The AI Scientist: AI That Ran Its Own Research & Got in Nature

For less than fifteen dollars, an artificial intelligence system can now generate a complete scientific paper, run its own experiments, plot the results, write up the findings, and evaluate the work through automated peer review. That price tag appears in a landmark paper published in Nature in March 2026, and it marks one of the most significant milestones yet in the push toward fully autonomous scientific research [1].

The system is called the AI Scientist, developed by Sakana AI in collaboration with researchers from the University of British Columbia, the Vector Institute, and the University of Oxford.
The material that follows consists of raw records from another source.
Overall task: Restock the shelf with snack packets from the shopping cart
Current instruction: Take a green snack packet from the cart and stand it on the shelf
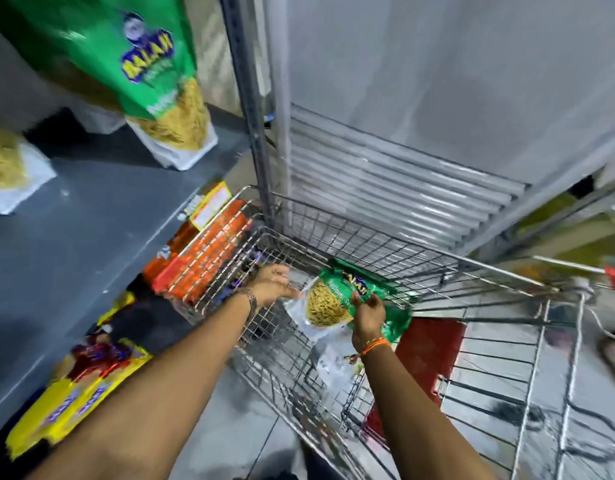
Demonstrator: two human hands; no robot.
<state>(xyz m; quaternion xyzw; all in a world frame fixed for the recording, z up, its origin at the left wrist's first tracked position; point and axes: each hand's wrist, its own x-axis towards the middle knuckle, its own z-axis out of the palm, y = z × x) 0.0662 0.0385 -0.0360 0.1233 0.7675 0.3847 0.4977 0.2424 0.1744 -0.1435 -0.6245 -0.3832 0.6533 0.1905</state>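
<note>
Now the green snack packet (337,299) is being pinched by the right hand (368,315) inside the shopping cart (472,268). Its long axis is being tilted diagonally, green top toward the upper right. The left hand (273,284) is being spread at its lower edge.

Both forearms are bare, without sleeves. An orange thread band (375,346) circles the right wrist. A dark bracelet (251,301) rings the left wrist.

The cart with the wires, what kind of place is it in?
Most likely a grocery shop or supermarket aisle. A wire shopping cart stands beside a grey shelf with standing green snack packets, and the right hand is holding another green packet in the cart.
</note>
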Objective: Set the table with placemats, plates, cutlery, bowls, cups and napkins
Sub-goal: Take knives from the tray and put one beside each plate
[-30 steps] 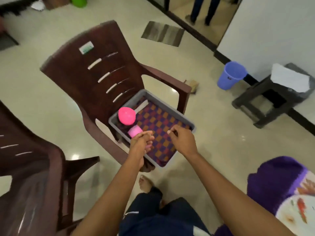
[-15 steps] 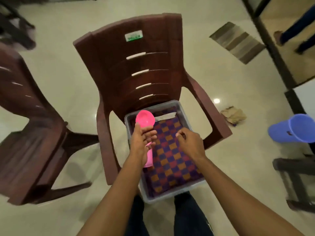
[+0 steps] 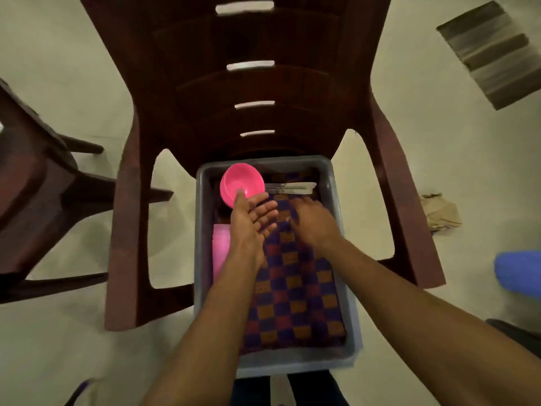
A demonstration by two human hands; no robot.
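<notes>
left hand: fingers straight, thumb touching pink bowl
right hand: blurred, resting on checked placemat; grip unclear
location: grey tray on chair
tip: lift bowl clear, then slide placemat out flat

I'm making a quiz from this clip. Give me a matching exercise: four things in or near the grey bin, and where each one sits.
Things:
1. pink bowl
2. pink cup
3. checked placemat
4. cutlery

Places:
A. across the bin's far end, beside the bowl
B. far left corner of the grey bin
C. along the bin's left wall, lying on its side
D. spread over the bin's floor

Pairs: 1-B, 2-C, 3-D, 4-A
</notes>
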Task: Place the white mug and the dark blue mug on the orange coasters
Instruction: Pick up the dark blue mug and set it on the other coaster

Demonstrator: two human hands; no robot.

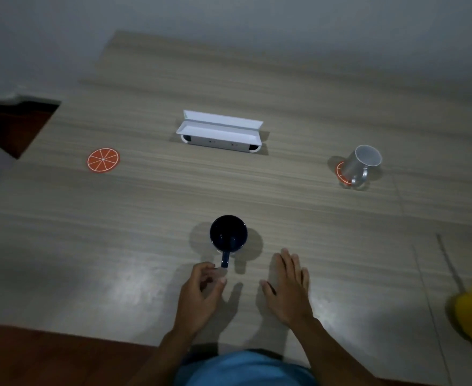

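Head view: white mug (362,164) sits on one orange coaster (341,174), I think. Blue mug (228,235) waits mid table. Left hand (201,291), fingers curled, empty, is by its handle; right hand (289,285) flat, wide. Next: grab handle, carry to 2nd coaster (103,160).

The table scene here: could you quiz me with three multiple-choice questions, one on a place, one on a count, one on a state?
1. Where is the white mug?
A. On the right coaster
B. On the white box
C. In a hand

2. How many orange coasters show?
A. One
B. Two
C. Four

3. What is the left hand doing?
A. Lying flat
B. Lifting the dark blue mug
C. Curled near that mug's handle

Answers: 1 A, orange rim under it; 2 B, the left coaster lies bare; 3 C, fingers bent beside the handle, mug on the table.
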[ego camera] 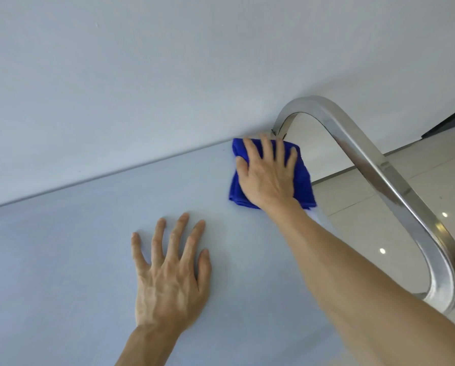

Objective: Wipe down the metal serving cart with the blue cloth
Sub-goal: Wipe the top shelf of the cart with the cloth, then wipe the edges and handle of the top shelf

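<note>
On the far left I see the wall [115, 75], pale and plain, running back behind the cart top [63, 260]; the 2 meet along a thin dark seam that climbs from left to right. The top is a flat, pale, matte surface filling the near left of my view.

My left hand [169, 273] lies flat on that top, near me, palm down, all 5 fingers straight and spread, holding nothing. It is well apart from the cloth.

Further right and farther off, my right hand [267, 171] presses down on the cloth [304, 180], fingers straight and slightly fanned, not curled around it. The cloth is bright blue, folded into a rough square, and sits at the far right corner of the top, touching the wall seam at its far edge and hanging a little over the right edge.

Just right of the cloth, the handle [379, 170], a polished metal bar, arches up beside the corner and sweeps toward me along the cart's right end. Beyond it lies the floor [419, 159], glossy pale tile with 3 small light spots.
</note>
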`<action>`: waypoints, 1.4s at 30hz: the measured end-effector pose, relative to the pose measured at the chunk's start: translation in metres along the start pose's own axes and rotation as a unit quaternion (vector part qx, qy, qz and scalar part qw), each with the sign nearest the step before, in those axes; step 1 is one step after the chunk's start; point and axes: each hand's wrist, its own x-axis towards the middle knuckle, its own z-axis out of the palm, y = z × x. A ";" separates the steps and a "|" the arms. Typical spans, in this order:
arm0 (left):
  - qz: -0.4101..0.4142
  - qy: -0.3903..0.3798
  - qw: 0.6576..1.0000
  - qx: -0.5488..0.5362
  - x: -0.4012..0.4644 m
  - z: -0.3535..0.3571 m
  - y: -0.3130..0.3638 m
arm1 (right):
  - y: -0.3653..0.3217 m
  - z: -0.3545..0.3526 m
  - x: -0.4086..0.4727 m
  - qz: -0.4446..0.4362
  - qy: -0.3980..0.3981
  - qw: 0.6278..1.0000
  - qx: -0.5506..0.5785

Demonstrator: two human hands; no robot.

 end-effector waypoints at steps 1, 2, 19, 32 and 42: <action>0.002 0.004 1.000 0.000 0.000 0.001 -0.001 | -0.013 0.002 0.002 -0.021 -0.006 1.000 -0.001; 0.003 0.007 1.000 -0.001 0.000 0.001 -0.001 | -0.023 0.002 -0.002 -0.063 -0.013 0.998 -0.005; -0.010 -0.012 1.000 -0.012 0.002 -0.003 0.002 | 0.078 -0.017 -0.172 -0.245 -0.084 0.966 -0.004; -0.015 -0.025 0.999 -0.027 0.001 -0.006 0.001 | 0.043 -0.028 -0.158 -0.128 0.006 0.991 0.034; -0.032 -0.116 0.991 -0.063 0.005 -0.037 0.008 | 0.037 -0.142 -0.180 0.147 -0.102 0.800 0.572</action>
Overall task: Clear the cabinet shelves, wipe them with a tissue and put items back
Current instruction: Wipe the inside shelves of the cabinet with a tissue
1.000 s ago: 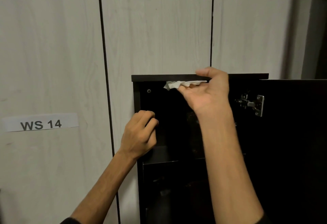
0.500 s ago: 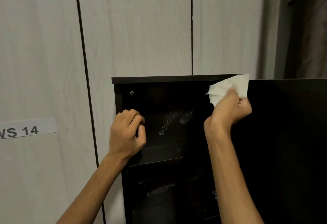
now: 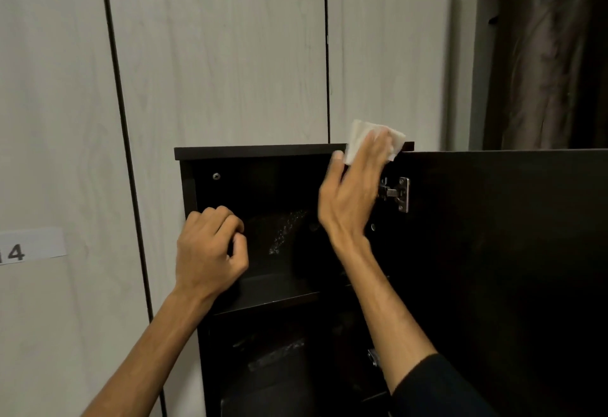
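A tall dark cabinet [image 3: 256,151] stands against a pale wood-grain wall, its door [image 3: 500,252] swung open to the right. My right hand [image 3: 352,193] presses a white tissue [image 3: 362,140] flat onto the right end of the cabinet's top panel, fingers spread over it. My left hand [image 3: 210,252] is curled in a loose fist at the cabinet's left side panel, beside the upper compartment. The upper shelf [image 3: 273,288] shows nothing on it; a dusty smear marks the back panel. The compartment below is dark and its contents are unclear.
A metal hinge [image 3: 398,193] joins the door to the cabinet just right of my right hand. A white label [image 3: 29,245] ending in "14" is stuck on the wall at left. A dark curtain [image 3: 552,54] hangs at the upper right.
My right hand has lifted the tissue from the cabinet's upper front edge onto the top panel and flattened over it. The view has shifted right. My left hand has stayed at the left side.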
It represents the first time an AI has navigated the entire research pipeline independently, from the initial spark of an idea through to a published manuscript [3]. "This is the first time an AI has been able to go through the entire process of doing scientific research on its own, from generating the idea all the way through conducting the experiments, analyzing the results, and writing the paper," said Jeff Clune, one of the researchers involved [3].

How the System Works

The AI Scientist operates as a fully automated pipeline. Given a starting code template or research direction, the system generates novel ideas, writes the necessary code to test those ideas, executes the experiments, analyses the resulting data, produces the figures and plots, and drafts the complete scientific manuscript. The entire process requires no human intervention at any single step [2].

At the core of the system lies an agentic tree search mechanism with four distinct stages. First, the AI conducts an initial investigation to explore the research space and identify promising directions. Next, it performs hyperparameter tuning to optimize the technical settings for its experiments. The third stage sees the system execute the core research agenda, running the actual experiments and collecting data. Finally, ablation studies are conducted to understand which components of the approach contribute to its success or failure [1].
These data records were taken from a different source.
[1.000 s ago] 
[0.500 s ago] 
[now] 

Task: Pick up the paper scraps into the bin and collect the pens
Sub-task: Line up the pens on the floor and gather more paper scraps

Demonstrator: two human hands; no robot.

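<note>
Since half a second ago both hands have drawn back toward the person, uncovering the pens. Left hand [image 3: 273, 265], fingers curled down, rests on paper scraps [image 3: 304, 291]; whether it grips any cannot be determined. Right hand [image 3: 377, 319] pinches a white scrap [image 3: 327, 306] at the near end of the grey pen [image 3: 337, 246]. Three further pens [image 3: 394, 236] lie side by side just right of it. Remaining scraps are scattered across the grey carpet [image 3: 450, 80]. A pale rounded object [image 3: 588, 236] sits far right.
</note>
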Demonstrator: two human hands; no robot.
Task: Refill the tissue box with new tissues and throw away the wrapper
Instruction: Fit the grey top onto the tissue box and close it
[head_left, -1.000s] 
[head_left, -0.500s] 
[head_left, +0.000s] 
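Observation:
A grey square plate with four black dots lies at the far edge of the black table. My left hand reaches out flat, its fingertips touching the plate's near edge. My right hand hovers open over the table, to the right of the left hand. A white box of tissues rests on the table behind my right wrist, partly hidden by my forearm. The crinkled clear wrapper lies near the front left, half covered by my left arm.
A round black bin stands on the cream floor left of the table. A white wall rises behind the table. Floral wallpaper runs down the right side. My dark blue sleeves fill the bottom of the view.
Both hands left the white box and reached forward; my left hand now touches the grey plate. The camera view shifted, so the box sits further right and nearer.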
A Vision-Language Model feedback loop plays a critical role in refining the outputs. This loop allows the system to evaluate and improve its figures not just for scientific accuracy but also for visual presentation quality [2][4]. The result is a paper that looks and reads like something produced by a human researcher, complete with charts, analysis, and a coherent narrative structure.

The Road to Nature

The journey to a Nature publication took roughly one and a half years of development [2]. The project evolved through distinct phases, each shaped by advances in foundation models.

In August 2024, AI Scientist-v1 demonstrated that given a starting code template, the system could autonomously generate novel ideas, create and run experiments, and write a full paper. By the time of the Nature publication, the v2 version had produced the first fully AI-generated paper to pass rigorous human peer review [2].

Three AI-generated papers were initially submitted to the ICLR 2025 ICBINB workshop. One achieved peer review scores of 6, 7, and 6, averaging 6.33 out of 10. That score surpassed the average threshold for human paper acceptance at that venue [1]. As a matter of transparency, the researchers voluntarily withdrew their accepted AI submissions from the workshop after acceptance [2].

The research shows a clear pattern: paper quality consistently improves with the release date of the underlying model being used. The correlation is statistically significant, with a P-value below 0.00001 [1]. Put simply, as AI models have grown more capable, the papers they produce have become substantially more sophisticated.

Automating Peer Review

Perhaps the most striking aspect of the AI Scientist system is its ability to review its own work. The Automated Reviewer component evaluates papers using the same criteria applied by human reviewers at major conferences. In testing, it achieved a balanced accuracy of 69%, comparable to human reviewers [1]. More remarkably, the Automated Reviewer's F1 score actually exceeded the inter-human agreement measured in the NeurIPS 2021 consistency experiment [2]. The system can assess whether a paper meets the standards for publication, providing a form of quality control built directly into the research pipeline.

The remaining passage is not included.